Exercise directions: Your task is to copy the lines of the data below from the line holding "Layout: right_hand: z" through the line holding "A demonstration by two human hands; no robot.", inclusive, exactly and with nothing added.
---
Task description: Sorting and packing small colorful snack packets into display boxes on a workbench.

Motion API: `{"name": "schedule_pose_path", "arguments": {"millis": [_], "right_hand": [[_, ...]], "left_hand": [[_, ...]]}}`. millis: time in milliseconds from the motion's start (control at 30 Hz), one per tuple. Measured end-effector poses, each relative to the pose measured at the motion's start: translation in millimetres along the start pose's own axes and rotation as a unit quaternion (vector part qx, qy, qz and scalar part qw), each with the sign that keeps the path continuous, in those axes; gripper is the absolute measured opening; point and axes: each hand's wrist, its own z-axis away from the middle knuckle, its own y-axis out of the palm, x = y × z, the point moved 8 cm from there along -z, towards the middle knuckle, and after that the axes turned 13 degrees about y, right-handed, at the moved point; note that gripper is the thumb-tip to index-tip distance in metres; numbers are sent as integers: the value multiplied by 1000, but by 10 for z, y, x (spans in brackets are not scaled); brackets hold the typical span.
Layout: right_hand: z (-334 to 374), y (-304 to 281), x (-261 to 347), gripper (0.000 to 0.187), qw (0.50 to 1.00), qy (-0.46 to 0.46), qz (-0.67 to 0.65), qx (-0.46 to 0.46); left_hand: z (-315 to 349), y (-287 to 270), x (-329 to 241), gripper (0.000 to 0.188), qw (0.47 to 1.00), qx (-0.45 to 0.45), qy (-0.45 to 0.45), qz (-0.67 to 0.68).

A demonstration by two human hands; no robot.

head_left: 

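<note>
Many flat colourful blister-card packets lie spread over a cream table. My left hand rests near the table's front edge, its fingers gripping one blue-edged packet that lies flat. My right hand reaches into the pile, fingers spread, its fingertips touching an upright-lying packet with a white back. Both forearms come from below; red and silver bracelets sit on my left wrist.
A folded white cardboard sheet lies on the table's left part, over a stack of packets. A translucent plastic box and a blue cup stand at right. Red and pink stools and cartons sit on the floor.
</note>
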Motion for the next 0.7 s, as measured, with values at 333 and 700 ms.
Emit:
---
Output below:
Layout: right_hand: z (-334 to 374), y (-304 to 281), x (-261 to 347), gripper (0.000 to 0.187), qw (0.50 to 1.00), qy (-0.46 to 0.46), qz (-0.67 to 0.65), qx (-0.46 to 0.46); left_hand: z (-315 to 349), y (-287 to 270), x (-329 to 241), gripper (0.000 to 0.188), qw (0.47 to 1.00), qx (-0.45 to 0.45), qy (-0.45 to 0.45), qz (-0.67 to 0.68).

A demonstration by two human hands; no robot.

No more output is expected here.